Attention, blonde méchante !
De sa Russie natale à la Knesset, le parcours d’Anastasia Michaeli est un exemple de réussite. Mais depuis qu’elle s’est lancée en politique, cet ex-mannequin offre une image nettement moins séduisante.
Jamais le Parlement israélien n’avait connu une telle foire d’empoigne. Ce 2 juin, alors qu’ils s’étaient réunis en séance plénière pour évoquer le sanglant abordage de la flottille humanitaire au large de Gaza, les députés de la Knesset ont offert une piètre image. Pour avoir pris place à bord du ferry turc Mavi Marmara, la députée arabe israélienne Hanine Zoabi était attendue de pied ferme. Appelée à livrer sa version des faits, elle fit son apparition à la tribune sous les huées de l’hémicycle, avant de se voir couvrir d’insultes et de menaces à l’entame de son discours.
Parmi les députés les plus en verve, Anastasia Michaeli, membre du parti d’extrême droite Israël Beitenou. « Pourquoi laisse-t-on cette femme prendre la parole ? » s’écria-t-elle en se ruant sur Zoabi. Des agents de sécurité durent intervenir pour l’empêcher d’en venir aux mains, provoquant une mêlée générale. Évacuée de force, Michaeli eut tout juste le temps de brandir un passeport iranien en direction de la députée arabe israélienne : « Prenez-le, ça vous servira certainement dans vos tournées d’incitation à la haine, d’autant que votre passeport israélien sera révoqué ce soir. »
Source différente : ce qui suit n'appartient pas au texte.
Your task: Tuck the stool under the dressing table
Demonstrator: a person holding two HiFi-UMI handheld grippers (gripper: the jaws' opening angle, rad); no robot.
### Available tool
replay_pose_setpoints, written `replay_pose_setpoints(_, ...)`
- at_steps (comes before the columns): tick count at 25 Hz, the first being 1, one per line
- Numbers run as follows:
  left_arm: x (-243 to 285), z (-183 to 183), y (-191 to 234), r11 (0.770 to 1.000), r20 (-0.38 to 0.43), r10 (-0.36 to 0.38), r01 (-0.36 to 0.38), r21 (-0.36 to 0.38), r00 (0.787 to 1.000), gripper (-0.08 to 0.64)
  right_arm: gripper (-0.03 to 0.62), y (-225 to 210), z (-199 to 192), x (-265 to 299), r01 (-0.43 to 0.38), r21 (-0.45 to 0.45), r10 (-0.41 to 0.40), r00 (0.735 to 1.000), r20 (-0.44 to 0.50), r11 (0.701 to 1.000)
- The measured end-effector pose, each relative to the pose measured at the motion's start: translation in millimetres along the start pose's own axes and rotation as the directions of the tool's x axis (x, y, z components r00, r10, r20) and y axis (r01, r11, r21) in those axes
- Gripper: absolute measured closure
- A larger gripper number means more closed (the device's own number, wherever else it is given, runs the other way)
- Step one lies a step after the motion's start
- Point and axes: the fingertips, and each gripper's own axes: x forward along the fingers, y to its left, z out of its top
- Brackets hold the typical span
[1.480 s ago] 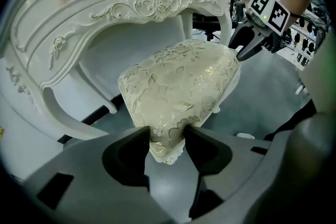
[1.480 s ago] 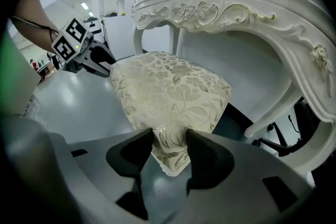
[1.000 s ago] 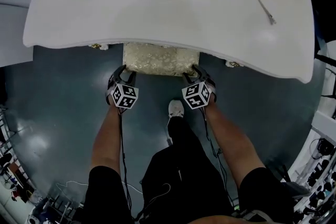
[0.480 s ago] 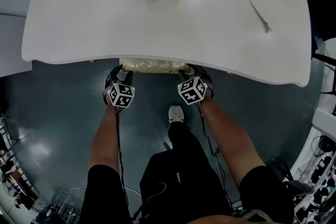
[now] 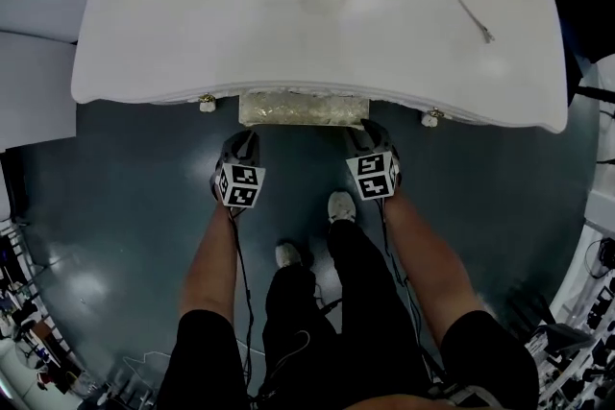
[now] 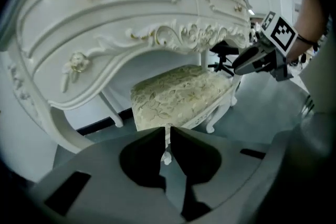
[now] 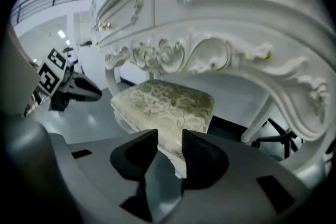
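Dark blue-grey floor lies beneath the white carved wooden dressing table; the white stool with a cream floral cushion sits under that table, its front edge just showing. In front of the table, the left gripper has just been closing to a thin, empty slit; the right gripper has been closing too, its jaws apart on nothing.

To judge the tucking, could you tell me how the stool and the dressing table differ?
The stool has a patterned fabric seat; the dressing table has a plain white top. The stool stands lower, mostly beneath the dressing table. Both have white curved legs.
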Motion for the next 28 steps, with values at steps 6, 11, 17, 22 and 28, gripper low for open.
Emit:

Comble de l’ironie, alors que Zoabi n’a jamais quitté sa Galilée natale, la voilà menacée d’être déchue de sa nationalité par une immigrante. Car Michaeli, 35 ans, n’est installée en Israël que depuis 1997, comme le rappelle son fort accent. Avec son physique de femme fatale, la « blonde incendiaire », telle que l’a surnommée le quotidien Haaretz, aurait tout aussi pu être une espionne de choc du KGB. Née à Leningrad, elle grandit dans une modeste famille chrétienne, soumise à une éducation stricte. À 20 ans, elle décroche une licence d’ingénieur en électronique. Élue Miss Saint-Pétersbourg, elle en profite pour se lancer dans la carrière de mannequin. Elle passe un an à Paris, où elle participe à plusieurs campagnes de prêt-à-porter pour Nina Ricci et Schwarzkopf. À son retour, elle rencontre Joseph Samuelson, un jeune juif de Riga, qui devient l’homme de sa vie.
Une convertie de fraîche date
Le couple décide de s’installer en Israël. Prise d’une passion soudaine pour la Torah, Anastasia Michaelevski, de son vrai nom, entreprend de se convertir au judaïsme. Entre-temps, quelques concours de beauté suffisent à attirer l’attention de Channel 9, la télévision russophone israélienne, qui l’engage comme présentatrice. La jeune femme crève l’écran et devient rapidement une icône de la communauté russe. Sa notoriété lui offre un nouveau tremplin : la politique.
En 2006, le président Shimon Pérès la persuade de rejoindre les rangs de Kadima. Reléguée en 44e position sur la liste du parti centriste, elle ne sera pas élue. Déçue mais ambitieuse, c’est avec le très controversé Avigdor Lieberman que Michaeli choisit de poursuivre sa route. « Je l’ai suivi depuis ses débuts et j’ai beaucoup appris à ses côtés, raconte-t-elle. C’est un leader et un vrai sioniste. Il apporte énormément au pays. » Sa volte-face est payante. Lors du scrutin législatif de février 2009, Israël Beitenou obtient quinze sièges. Et Michaeli signe son entrée officielle dans la vie politique.
Dès lors, la jeune députée fixe ses priorités : « Mon objectif est de représenter la communauté russe, mais aussi les femmes. » Et de poursuivre : « L’éducation des enfants est la principale tâche de ce pays, mais nous devons avancer. » Michaeli applique ce credo à la lettre, comme en témoigne l’état de son bureau, où les jouets de sa progéniture s’entassent au milieu de ses dossiers de travail. Mère de huit enfants, hyperactive, elle collabore auprès de quatorze commissions parlementaires.
Mais derrière son image de femme émancipée, ce sont des positions nationalistes qui caractérisent son engagement. Le parti qu’elle représente place la question de la loyauté des Arabes israéliens au cœur de son programme. En 2007, Michaeli avait été ouvertement accusée de racisme après s’être étonnée qu’une chanteuse au teint basané – Liel – puisse représenter l’État juif au concours de l’Eurovision. Son accrochage avec Zoabi n’est donc pas tout à fait le fruit du hasard.